Let $T$ be a stopping time such that
$0 \le T \le N.$

We previously showed: $E(X_0) \le E(X_T) \le E(X_N).$

2. Decomposition with predictable integrands

Define increments: $D_k = X_k - X_{k-1}.$

Let
$(H\cdot X)_n = \sum_{k=0}^n H_k D_k, \qquad H_k\in\mathcal F_{k-1}.$

If $H_k \ge 0$, then $(H\cdot X)_n$ is a submartingale.

Take
$H_k = \mathbf 1_{\{k\le T\}},$ then $(H\cdot X)_N = X_T - X_0,\quad E[(H\cdot X)_N]\ge 0.$

Thus $E(X_T) \ge E(X_0)$.

3. Comparing two stopping times $S \le T$

Define
$Y_n = X_{T\wedge n}.$

Then ${Y_n}$ is a submartingale, and $E(Y_0)\le E(Y_S)\le E(Y_N)$ which implies: $E(X_0)\le E(X_S)\le E(X_T)\le E(X_N).$

4. Conditional inequality (OST inequality)

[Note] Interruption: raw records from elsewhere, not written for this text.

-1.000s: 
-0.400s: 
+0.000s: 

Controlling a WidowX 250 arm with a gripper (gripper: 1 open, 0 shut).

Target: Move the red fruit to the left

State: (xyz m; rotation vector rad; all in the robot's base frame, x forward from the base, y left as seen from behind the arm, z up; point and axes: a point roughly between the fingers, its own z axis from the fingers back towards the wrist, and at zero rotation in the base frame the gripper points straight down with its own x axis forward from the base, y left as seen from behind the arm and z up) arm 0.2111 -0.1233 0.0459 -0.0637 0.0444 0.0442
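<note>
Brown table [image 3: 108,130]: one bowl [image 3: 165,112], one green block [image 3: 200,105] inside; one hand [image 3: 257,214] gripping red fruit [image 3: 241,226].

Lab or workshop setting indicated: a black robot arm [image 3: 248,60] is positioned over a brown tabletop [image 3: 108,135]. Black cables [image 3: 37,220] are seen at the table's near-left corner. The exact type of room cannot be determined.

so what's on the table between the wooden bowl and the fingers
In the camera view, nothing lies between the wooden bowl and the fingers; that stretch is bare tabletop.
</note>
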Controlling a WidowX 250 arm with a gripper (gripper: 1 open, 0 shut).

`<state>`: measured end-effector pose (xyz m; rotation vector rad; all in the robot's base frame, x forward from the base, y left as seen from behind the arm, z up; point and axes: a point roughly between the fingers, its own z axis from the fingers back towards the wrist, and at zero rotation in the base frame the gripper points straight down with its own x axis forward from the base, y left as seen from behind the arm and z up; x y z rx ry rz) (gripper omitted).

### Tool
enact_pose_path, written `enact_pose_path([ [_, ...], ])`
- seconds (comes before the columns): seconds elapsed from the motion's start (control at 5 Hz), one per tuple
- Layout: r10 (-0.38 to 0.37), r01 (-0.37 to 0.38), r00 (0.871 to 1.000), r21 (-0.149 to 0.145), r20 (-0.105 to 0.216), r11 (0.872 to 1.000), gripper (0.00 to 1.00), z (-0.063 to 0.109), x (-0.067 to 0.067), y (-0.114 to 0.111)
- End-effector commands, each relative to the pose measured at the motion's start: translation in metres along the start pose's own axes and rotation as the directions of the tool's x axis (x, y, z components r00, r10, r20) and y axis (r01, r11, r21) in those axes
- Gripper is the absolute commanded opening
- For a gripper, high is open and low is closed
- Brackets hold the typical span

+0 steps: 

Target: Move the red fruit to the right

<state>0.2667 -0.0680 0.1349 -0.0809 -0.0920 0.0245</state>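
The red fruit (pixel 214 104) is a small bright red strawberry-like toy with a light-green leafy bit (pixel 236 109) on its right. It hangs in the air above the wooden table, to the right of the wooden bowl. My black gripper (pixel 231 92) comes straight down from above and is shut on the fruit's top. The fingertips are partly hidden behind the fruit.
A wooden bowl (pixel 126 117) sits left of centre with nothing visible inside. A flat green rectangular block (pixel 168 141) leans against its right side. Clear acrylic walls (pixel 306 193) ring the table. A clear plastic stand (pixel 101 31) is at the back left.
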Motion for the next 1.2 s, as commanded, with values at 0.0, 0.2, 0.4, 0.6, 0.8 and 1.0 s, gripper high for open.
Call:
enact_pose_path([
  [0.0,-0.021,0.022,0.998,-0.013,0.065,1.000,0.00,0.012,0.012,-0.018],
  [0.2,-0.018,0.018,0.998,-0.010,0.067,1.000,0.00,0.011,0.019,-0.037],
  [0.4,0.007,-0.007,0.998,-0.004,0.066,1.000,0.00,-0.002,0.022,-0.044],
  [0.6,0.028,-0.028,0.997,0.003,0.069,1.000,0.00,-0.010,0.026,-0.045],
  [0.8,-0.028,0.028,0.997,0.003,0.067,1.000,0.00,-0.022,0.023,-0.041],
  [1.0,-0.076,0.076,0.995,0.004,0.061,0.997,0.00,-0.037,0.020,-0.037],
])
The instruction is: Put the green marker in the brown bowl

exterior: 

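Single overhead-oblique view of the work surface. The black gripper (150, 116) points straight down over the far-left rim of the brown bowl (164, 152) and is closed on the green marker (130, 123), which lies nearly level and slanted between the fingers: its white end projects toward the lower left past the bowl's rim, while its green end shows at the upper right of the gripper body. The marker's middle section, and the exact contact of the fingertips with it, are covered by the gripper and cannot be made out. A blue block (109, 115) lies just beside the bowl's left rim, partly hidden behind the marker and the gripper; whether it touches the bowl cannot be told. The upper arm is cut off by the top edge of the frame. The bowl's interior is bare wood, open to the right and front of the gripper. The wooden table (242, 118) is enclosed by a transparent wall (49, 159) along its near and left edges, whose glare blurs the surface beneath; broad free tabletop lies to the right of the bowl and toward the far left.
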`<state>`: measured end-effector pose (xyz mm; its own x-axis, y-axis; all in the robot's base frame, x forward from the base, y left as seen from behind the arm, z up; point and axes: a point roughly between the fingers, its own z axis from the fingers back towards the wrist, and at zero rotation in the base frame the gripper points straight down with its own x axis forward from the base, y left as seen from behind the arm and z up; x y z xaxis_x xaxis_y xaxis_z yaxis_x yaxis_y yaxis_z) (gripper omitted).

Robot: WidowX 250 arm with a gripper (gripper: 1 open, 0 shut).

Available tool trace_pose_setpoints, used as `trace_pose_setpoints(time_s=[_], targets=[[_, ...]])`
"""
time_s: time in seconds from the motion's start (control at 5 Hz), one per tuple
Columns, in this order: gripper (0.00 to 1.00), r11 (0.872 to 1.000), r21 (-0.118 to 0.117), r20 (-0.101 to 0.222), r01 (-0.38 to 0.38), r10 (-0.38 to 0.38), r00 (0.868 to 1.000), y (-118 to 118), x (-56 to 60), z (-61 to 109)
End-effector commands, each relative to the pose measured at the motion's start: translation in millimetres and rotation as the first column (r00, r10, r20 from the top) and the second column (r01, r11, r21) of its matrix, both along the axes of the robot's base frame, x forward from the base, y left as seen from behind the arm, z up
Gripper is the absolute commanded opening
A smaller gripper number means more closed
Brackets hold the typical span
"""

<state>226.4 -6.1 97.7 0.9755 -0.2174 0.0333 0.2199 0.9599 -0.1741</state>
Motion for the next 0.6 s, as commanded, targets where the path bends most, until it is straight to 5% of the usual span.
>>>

If $S\le T$ are stopping times and ${X_n}$ is a submartingale, then: $E(X_T \mid \mathcal F_S) \ge X_S \qquad\text{a.s.}$

Proof sketch:
Define
$\tilde S = S \mathbf 1_A + T \mathbf 1_{A^c},\qquad A\in\mathcal F_S.$
Then apply the OST expectation bound to get: $E(X_{\tilde S})\le E(X_T).$ Unwrap and use arbitrariness of $A$.

5. Extending to $N=\infty$

Two approaches:

Uniform integrability approach (works for sub-, super-, and martingales).
Fatou’s lemma (only for nonnegative submartingales).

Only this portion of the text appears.